Logo

Query documents

POST /v1/namespaces/:namespace/query

Query, filter, full-text search and vector search documents.

Latency

1M docs

Percentile

Latency

p50
17ms
p90
24ms
p99
39ms

Parameters

filters object | arrayoptional

Exact filters for attributes to refine search results for. Think of it as a SQL WHERE clause.

See Filtering Parameters below for details.

When combined with a vector, the query planner will automatically combine the attribute index and the approximate nearest neighbor index for best performance and recall.

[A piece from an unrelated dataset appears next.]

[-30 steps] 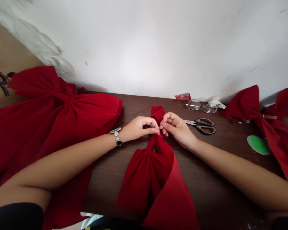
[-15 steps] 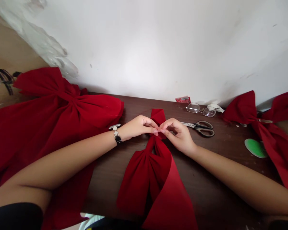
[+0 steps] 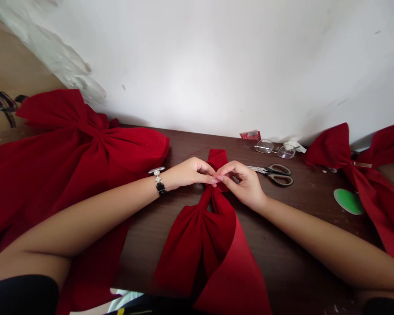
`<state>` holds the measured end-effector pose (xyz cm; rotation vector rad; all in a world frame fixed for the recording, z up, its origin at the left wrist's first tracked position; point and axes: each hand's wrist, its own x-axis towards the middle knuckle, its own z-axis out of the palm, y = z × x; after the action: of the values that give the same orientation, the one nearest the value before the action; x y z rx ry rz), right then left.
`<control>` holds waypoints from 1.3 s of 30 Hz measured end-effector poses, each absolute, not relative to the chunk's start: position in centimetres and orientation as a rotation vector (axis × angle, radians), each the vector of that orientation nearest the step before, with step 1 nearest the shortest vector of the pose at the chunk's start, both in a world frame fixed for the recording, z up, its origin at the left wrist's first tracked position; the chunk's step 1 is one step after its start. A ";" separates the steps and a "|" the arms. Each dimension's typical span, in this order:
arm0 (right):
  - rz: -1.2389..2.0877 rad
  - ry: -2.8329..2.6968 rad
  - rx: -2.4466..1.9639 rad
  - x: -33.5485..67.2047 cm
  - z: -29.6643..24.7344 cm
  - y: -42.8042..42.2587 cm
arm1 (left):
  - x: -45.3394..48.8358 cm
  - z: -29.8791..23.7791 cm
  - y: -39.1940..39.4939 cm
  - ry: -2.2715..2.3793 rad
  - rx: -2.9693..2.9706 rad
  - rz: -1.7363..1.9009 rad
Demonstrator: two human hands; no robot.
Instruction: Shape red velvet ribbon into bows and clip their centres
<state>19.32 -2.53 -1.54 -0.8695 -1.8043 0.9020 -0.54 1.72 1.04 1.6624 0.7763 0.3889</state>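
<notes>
A red fabric bow (image 3: pixel 184 236) lies on the dark table in front of me, its paler underside turned up on the right tail. At its narrow gathered upper part, my left hand (image 3: pixel 197 173) is closed in a pinch on the cloth. My right hand (image 3: pixel 241 181) meets it from the right, thumb and forefinger pressed together against the left fingertips. Whatever sits between those right fingertips is too small to make out. Beyond the fingers a short red fabric loop (image 3: pixel 218 156) sticks up.
Scissors (image 3: pixel 276 174) lie just right of my right hand, with eyeglasses (image 3: pixel 276 148) and a red packet (image 3: pixel 250 134) behind. A large red bow (image 3: pixel 95 135) covers the left side. Another red bow (image 3: pixel 335 146) and a green disc (image 3: pixel 348 201) are at right. A white wall (image 3: pixel 197 65) rises behind.
Both hands stay pinched together at the same spot, with only a slight shift of the fingers. The bow's lower left part has spread a little to the left.
</notes>
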 end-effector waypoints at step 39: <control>0.664 -2.087 -0.787 20.0 -1.1 -1.9 | -0.6 1.0 1.5 0.805 1.490 0.421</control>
<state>20.05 -1.94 -1.06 -0.7868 -2.0871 0.6639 -0.65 1.49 1.03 1.4903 0.8053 0.4207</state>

For the best performance, separate documents into namespaces instead of filtering where possible. See also Performance.

Example: ["And", [["id", "Gte", 1000], ["permissions", "In", ["3d7a7296-3d6a-4796-8fb0-f90406b1f621", "92ef7c95-a212-43a4-ae4e-0ebc96a65764"]]]]


vector array[float]optional

Optionally the vector to search for.

It must have the same number of dimensions as the vectors in the namespace.

Example: [0.1, 0.2, 0.3, ..., 76.8]


rank_by arrayoptional

Used for BM25 full-text search or ordering by attributes.

Currently, you can pass a rank_by parameter or a vector parameter, but not both. If neither is passed, results are sorted by ID.

For hybrid search, you must do multiple queries (e.g. BM25 + vector) and combine the results client-side with e.g. reciprocal-rank fusion. We encourage users to write a strong query layer abstraction, as it's not uncommon to do 6 turbopuffer queries per user query.

Order by attribute example: ["timestamp", "desc"]

BM25: ["text", "BM25", "fox jumping"]

BM25 with multiple fields: ["Sum", [["text", "BM25", "fox jumping"], ["name", "BM25", "fox jumping"]]]


distance_metric cosine_distance | euclidean_squaredrequired if vector is set

The function used to calculate vector similarity. Possible values are cosine_distance or euclidean_squared.

cosine_distance is defined as 1 - cosine_similarity and ranges from 0 to 2. Lower is better.

euclidean_squared is defined as sum((x - y)^2). Lower is better.


top_k numberdefault: 10

Number of results to return.


include_vectors booleandefault: false

Return vectors for the search results. Vectors are large and slow to deserialize on the client, so use this option only if you need them.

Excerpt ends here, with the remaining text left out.